Чтобы выжить она отдала вепрю тонкий слух музыканта. Она сделала это с собой сама. Как сейчас я сделаю. Она ведь была - ребёнок. Девочка, потерявшаяся в лесу. Затравленная. Красивая.
Мне хочется обнять её, хочется успокоить. Она - вся нежность и ранимость мира. Тонкая шея, подвижные лёгкие руки, золотые волосы, испачканные в пыли и крови.
Я сочувствую ей. Сочувствовать так хорошо и больно, что это сейчас разорвёт мне сердце. Эта боль - она золотая. Проясняющий сознание свет.
Свет, который вытянул меня из глубокого-глубокого колодца. Я оторвал взгляд от воды и повернулся к Мастеру, такому уверенному в том, что истина, а что нет. Знающему, в чём мой долг. Знающему, в чём я виновен.
- Я не буду. - Услышал я свой удивленный голос.
Мужчина поднялся и отступил на два шага.
- Фредерика, Ольгерд убил поэта. - Произнёс он ровно. - И отказывается это искупить.
Фред бросилась на меня прежде, чем он договорил. Мы упали на камни, она прижала меня всем весом. Не очень большим. Её тело горячее, грудь мягкая-мягкая, а тазовые кости такие твердые, что у меня останутся синяки. Фредерика вывернула мне руку, отнимая нож. Схватила за вторую - занося над водой, чтобы сделать то, чего не мог я сам. Отрезать мне пальцы - и скормить их рыбе.
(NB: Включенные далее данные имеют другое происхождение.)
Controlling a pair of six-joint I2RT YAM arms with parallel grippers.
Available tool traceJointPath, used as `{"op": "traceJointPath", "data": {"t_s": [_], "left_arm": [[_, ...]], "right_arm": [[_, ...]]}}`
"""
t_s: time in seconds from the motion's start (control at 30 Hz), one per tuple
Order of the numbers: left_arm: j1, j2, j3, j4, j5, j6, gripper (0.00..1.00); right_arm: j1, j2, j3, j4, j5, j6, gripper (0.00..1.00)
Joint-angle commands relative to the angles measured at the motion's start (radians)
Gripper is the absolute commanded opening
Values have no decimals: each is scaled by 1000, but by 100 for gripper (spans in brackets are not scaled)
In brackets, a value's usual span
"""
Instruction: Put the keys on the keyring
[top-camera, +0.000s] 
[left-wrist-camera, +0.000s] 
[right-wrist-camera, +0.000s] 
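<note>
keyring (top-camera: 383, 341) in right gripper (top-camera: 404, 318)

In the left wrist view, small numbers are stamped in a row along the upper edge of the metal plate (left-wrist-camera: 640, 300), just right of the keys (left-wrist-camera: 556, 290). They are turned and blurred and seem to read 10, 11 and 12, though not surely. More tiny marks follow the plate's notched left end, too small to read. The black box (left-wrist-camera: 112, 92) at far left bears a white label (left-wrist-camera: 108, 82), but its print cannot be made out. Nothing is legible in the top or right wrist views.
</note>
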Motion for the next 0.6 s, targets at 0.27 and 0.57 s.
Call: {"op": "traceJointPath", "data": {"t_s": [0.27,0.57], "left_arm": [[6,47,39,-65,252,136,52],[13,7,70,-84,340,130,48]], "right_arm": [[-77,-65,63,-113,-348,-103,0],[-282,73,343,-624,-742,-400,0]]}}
Её лицо - жестокая застывшая маска. Будто это не она вовсе.
Я задёргался, пытаясь освободить руку, стряхнуть девушку с себя - но Фред не пускала. Сумел приподняться и схватить за локоть, отводя руку с лезвием.
Она ткнула меня кулаком в грудь, и я закашлялся.
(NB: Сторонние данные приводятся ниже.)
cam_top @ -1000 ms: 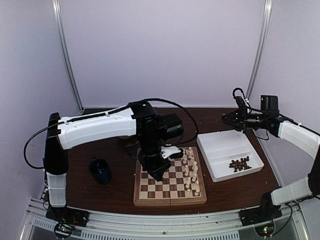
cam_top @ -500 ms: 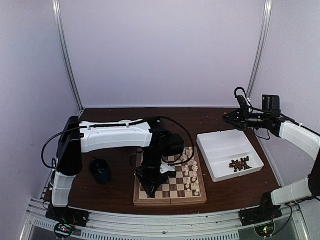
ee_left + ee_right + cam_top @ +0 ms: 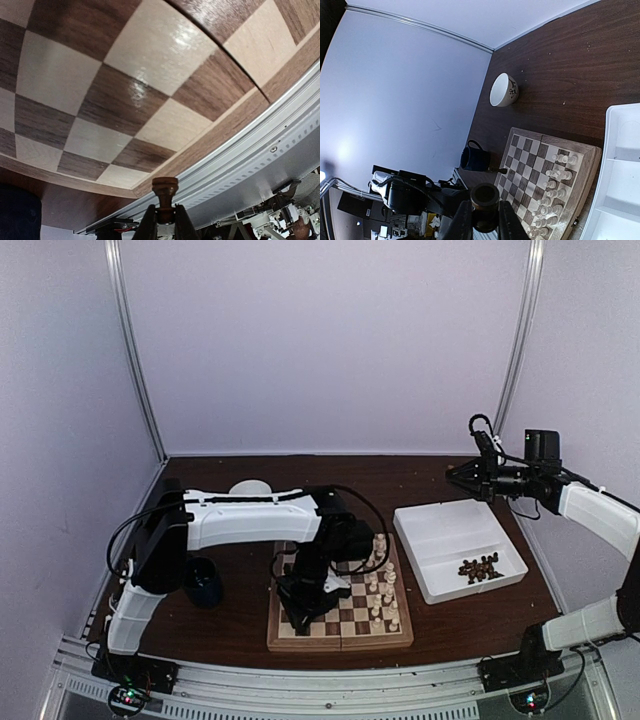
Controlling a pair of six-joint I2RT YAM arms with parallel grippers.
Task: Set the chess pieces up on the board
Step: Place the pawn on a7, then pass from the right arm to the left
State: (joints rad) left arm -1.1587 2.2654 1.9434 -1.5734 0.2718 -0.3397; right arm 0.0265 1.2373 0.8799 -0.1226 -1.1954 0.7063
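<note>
Walnut-dark and pinched tight: the left wrist camera shows the left gripper (image 3: 164, 210) clamped on a dark brown chessman (image 3: 165, 189), with the board (image 3: 125, 100) and its near corner squares beyond. The overhead view hides that piece under the arm. It does place the gripper over the board's 8 o'clock area, and shows cream pieces (image 3: 382, 590) ranked along the 3 o'clock edge. The right gripper (image 3: 484, 207), high at the table's 2 o'clock, grips a dark chess piece (image 3: 484, 196) that only its own wrist camera catches. More dark chessmen (image 3: 478, 568) sit heaped in the white tray (image 3: 440, 528).
</note>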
Фредерика бросила нож и, схватив мою ладонь двумя своими, окунула в озеро.
Ледяная вода обожгла кожу.
Сом рванул вперёд, натягивая цепи. Толстогубая пасть раскрылась, по клыкам-иглам, как по клавишам, пробежали блики света. Рыба сомкнула челюсти и вогнала зубы в руку Фред и в мою руку, пришпилив нас друг к другу.
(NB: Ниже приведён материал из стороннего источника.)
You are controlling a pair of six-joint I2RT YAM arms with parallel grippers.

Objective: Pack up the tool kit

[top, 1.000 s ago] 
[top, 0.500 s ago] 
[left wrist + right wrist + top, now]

Боль пронзила конечность до плеча. Фред завопила.
Рыба потянула нас в воду. К себе.
Я вырывался - но на мне лежала девушка, мне не было за что ухватиться, и я был так близко к краю. Мелкие камни с шелестом осыпались в воду. Я сейчас тоже упаду.
От холода сердце остановится прежде, чем я прекращу дышать. Тварь разорвёт меня прежде, чем остановится сердце.
Рука вдруг освободилась. Острые колени Фредерики впились мне в бок, девушка оттолкнулась - и окунулась вниз, в бассейн.
Я схватил её за одежду, чтобы удержать. Ткань треснула и вывернулась, пальцы скользнули по телу Фредерики. Я успел схватить её за джинсы, дёрнул на себя - и закричал, такой обжигающей болью полыхнула спина. Фред молотила ногами, ударяя ботинками меня по груди и голове.
Я тянул её вверх и сам ехал к обрыву. Ткань выскальзывала из мокрых пальцев.
Фредерика изогнулась змеёй и вынырнула. Я втянул её на берег.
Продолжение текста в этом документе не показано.